Voters determined the top two candidates in three Madison City Council districts and one Dane County Board race in Tuesday’s spring primary election that saw typical turnout for February contests.
Madison City Council incumbents Paul Skidmore and Rebecca Kemble in Districts 9 and 18, respectively, advanced to the general election April 6.
In a close race in District 9, separated by dozens of votes, Nikki Conklin gained 30.6% (701 votes) over Skidmore's 28.4% (651 votes). Anthony "Nino" Amato came in third with 27.3% of the vote and was separated from the incumbent by 25 votes.
A fourth candidate, Doug Hyant, followed with 13.6% of the vote.
Kemble will face Charles Myadze in April. She received 50.2% with Myadze gaining 37% and a third candidate, Veronica Figueroa Velez, collecting 12.6%.
In District 16, voters will decide between Jael Currie, who received 48.2% (715 votes), and Matt Tramel, with 19% (282 votes), in the general election. One of them will replace current alder Michael Tierney, who did not seek re-election.
They beat out candidates Greg Dixon and Tyson Vitale. A fifth person, Kim Richman, was on the ballot, but he terminated his campaign Jan. 15.

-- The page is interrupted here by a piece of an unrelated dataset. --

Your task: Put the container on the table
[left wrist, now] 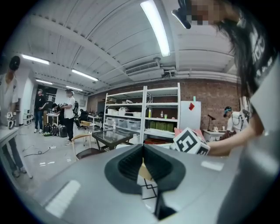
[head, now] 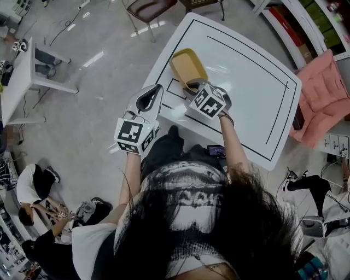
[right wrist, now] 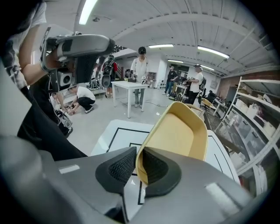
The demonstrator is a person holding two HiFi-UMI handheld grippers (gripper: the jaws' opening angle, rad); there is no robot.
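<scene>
A yellow oblong container (head: pixel 187 66) is over the near left part of the white table (head: pixel 257 87), gripped at its near rim. In the right gripper view the container (right wrist: pixel 179 131) tilts up and away from the jaws, with the table (right wrist: pixel 114 131) below it. My right gripper (head: pixel 192 86) is shut on that rim (right wrist: pixel 139 168). My left gripper (head: pixel 157 89) hangs just off the table's left edge, shut with nothing in it (left wrist: pixel 142 151). I cannot tell whether the container touches the table.
Black lines mark a frame and a small rectangle on the table. A pink cushioned seat (head: pixel 322 95) stands to the right, a small white table (head: pixel 22 76) to the left, and a chair (head: pixel 150 8) beyond. People crouch on the floor (head: pixel 33 188). Shelves (left wrist: pixel 144 113) stand behind.
</scene>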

In the three-candidate Dane County Board of Supervisors District 12 race, Larry Palm and Amani Latimer Burris will advance to the general election. Palm and Burris received 54.3% and 31.2% of the votes, respectively, while Goodwill Chekwube Obieze received 13.6%
Palm, a former Madison City Council alder, was appointed to the seat representing the city’s north side following the death of Paul Rusk, who had served in the position since 2002.
As of 4 p.m., 20,573 Madison voters had their ballots counted — approximately 10.65% of registered voters in the city, according to the city clerk’s office, putting the city on track to reach 21% voter turnout.
Voter turnout, measured as a percentage of registered voters, was 27% in Madison’s February 2020 primary and 21% the year prior.
Earlier Tuesday, Wisconsin Elections Commissions Administrator Meagan Wolfe said turnout across the state in spring primaries tends to be low.
“The February election is historically a very low turnout election, averaging around 10% eligible voter turnout,” Wolfe said, comparing that to upwards of 70% in November elections.